[Start of Attachment]

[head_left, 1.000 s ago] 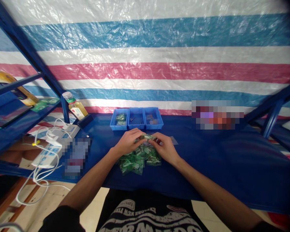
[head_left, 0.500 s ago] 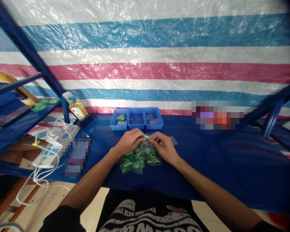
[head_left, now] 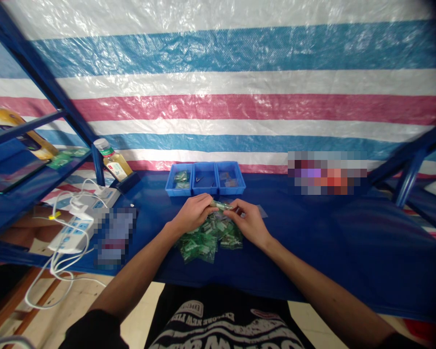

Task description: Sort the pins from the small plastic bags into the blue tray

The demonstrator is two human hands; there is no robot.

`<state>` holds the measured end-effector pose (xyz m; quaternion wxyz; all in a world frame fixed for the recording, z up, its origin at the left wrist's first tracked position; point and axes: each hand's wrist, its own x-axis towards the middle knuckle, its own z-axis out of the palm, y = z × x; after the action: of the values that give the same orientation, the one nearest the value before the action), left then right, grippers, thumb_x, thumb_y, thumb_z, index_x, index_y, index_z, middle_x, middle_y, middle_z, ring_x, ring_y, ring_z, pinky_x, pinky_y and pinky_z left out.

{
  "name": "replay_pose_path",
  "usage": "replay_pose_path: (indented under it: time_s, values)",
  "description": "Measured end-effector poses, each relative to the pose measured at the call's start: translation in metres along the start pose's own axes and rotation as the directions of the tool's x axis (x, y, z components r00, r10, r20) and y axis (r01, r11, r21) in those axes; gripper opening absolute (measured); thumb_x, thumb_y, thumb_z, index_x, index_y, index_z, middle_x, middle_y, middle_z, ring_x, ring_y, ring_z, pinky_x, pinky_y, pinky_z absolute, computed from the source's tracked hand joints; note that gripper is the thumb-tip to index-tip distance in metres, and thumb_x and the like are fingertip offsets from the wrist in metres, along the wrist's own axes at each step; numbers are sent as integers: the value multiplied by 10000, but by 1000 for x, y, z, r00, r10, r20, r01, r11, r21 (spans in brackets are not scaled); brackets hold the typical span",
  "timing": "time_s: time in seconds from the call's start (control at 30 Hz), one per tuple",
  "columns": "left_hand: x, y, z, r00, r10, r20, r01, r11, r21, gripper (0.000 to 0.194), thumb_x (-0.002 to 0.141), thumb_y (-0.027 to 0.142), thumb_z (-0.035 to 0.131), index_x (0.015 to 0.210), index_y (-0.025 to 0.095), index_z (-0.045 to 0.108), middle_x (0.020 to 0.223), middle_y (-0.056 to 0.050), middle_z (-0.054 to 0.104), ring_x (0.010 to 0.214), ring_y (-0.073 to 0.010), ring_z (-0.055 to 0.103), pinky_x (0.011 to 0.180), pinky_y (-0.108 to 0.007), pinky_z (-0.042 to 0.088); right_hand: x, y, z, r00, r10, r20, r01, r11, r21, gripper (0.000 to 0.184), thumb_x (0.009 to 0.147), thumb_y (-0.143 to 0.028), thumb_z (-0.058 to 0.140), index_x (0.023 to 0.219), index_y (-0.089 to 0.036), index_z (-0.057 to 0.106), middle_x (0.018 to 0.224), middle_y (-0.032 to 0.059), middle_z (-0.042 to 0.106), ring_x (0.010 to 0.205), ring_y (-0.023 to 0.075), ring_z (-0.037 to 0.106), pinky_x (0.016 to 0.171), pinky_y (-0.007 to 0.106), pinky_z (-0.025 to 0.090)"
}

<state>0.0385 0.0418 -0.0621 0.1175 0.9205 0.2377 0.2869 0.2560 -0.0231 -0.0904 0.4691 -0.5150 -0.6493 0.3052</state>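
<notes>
From my end I see both hands close together over the blue tabletop (head_left: 312,242), sharing one small green packet (head_left: 221,206). The left hand (head_left: 193,212) pinches the end on its side between thumb and fingers, and the right hand (head_left: 250,220) grips the other end the same way, fingers curled. The packet looks like clear-green plastic around something pale and slim, though it is too small in my view for me to be sure. Just below the hands, on their near side, I have a loose pile of green packets (head_left: 199,245) lying on the table and partly overlapping. A flat clear bag (head_left: 262,212) lies just beside the right hand, on its outer side. Beyond the hands, three blue bins stand in a touching row: the left bin (head_left: 181,179) holds greenish packets, the middle bin (head_left: 204,182) a few thin dark pieces, and the right bin (head_left: 231,178) some clear and brownish pieces. Well out to the left of the left hand I make out a drink bottle (head_left: 113,162) leaning in a dark holder, and nearer me a white power strip (head_left: 72,232) with white cables (head_left: 70,278) hanging off the table edge.
</notes>
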Motion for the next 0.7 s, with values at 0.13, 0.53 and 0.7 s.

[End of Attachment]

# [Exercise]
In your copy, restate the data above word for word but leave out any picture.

# [The answer]
[head_left, 1.000 s ago] 
[head_left, 0.500 s ago] 
[head_left, now] 

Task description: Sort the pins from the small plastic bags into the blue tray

The demonstrator is two human hands; there is no robot.

`<state>` holds the measured end-effector pose (xyz m; quaternion wxyz; all in a world frame fixed for the recording, z up, its origin at the left wrist's first tracked position; point and axes: each hand's wrist, its own x-axis towards the middle knuckle, its own z-axis out of the palm, y = z × x; after the action: of the values that give the same orientation, the one nearest the value before the action), left then right, grippers, thumb_x, thumb_y, thumb_z, index_x, index_y, index_z, middle_x, middle_y, middle_z, ring_x, ring_y, ring_z, pinky_x, pinky_y and pinky_z left out.

{
  "name": "replay_pose_path",
  "usage": "replay_pose_path: (indented under it: time_s, values)",
  "description": "Measured end-effector poses, each relative to the pose measured at the call's start: translation in metres along the start pose's own axes and rotation as the directions of the tool's x axis (x, y, z components r00, r10, r20) and y axis (r01, r11, r21) in those axes; gripper opening absolute (measured); thumb_x, thumb_y, thumb_z, index_x, index_y, index_z, middle_x, middle_y, middle_z, ring_x, ring_y, ring_z, pinky_x, pinky_y, pinky_z absolute, computed from the source's tracked hand joints; note that gripper is the thumb-tip to index-tip distance in metres, and thumb_x and the like are fingertip offsets from the wrist in metres, along the wrist's own axes at each step; numbers are sent as integers: the value multiplied by 10000, but by 1000 for x, y, z, r00, r10, r20, r01, r11, r21 (spans in brackets are not scaled); brackets hold the typical span",
  "timing": "time_s: time in seconds from the call's start (control at 30 Hz), one per tuple",
  "columns": "left_hand: x, y, z, r00, r10, r20, r01, r11, r21, gripper (0.000 to 0.194), thumb_x (-0.002 to 0.141), thumb_y (-0.027 to 0.142), thumb_z (-0.035 to 0.131), index_x (0.015 to 0.210), index_y (-0.025 to 0.095), index_z (-0.045 to 0.108), middle_x (0.020 to 0.223), middle_y (-0.056 to 0.050), middle_z (-0.054 to 0.104), ring_x (0.010 to 0.214), ring_y (-0.073 to 0.010), ring_z (-0.055 to 0.103), pinky_x (0.011 to 0.180), pinky_y (-0.108 to 0.007), pinky_z (-0.042 to 0.088); right_hand: x, y, z, r00, r10, r20, r01, r11, r21, gripper (0.000 to 0.184), thumb_x (0.009 to 0.147), thumb_y (-0.143 to 0.028), thumb_z (-0.058 to 0.140), index_x (0.023 to 0.219), index_y (-0.089 to 0.036), index_z (-0.057 to 0.106), middle_x (0.018 to 0.224), middle_y (-0.032 to 0.059), middle_z (-0.042 to 0.106), ring_x (0.010 to 0.205), ring_y (-0.023 to 0.075), ring_z (-0.037 to 0.106), pinky_x (0.016 to 0.171), pinky_y (-0.007 to 0.106), pinky_z (-0.025 to 0.090)"
}

<state>0.0385 0.0418 -0.0621 0.1175 0.9205 0.2377 0.2869 0.2560 -0.0231 -0.0904 0.4691 -0.5150 -0.6493 0.3052</state>
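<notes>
From my end I see both hands close together over the blue tabletop (head_left: 312,242), sharing one small green packet (head_left: 221,206). The left hand (head_left: 193,212) pinches the end on its side between thumb and fingers, and the right hand (head_left: 250,220) grips the other end the same way, fingers curled. The packet looks like clear-green plastic around something pale and slim, though it is too small in my view for me to be sure. Just below the hands, on their near side, I have a loose pile of green packets (head_left: 199,245) lying on the table and partly overlapping. A flat clear bag (head_left: 262,212) lies just beside the right hand, on its outer side. Beyond the hands, three blue bins stand in a touching row: the left bin (head_left: 181,179) holds greenish packets, the middle bin (head_left: 204,182) a few thin dark pieces, and the right bin (head_left: 231,178) some clear and brownish pieces. Well out to the left of the left hand I make out a drink bottle (head_left: 113,162) leaning in a dark holder, and nearer me a white power strip (head_left: 72,232) with white cables (head_left: 70,278) hanging off the table edge.
</notes>
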Motion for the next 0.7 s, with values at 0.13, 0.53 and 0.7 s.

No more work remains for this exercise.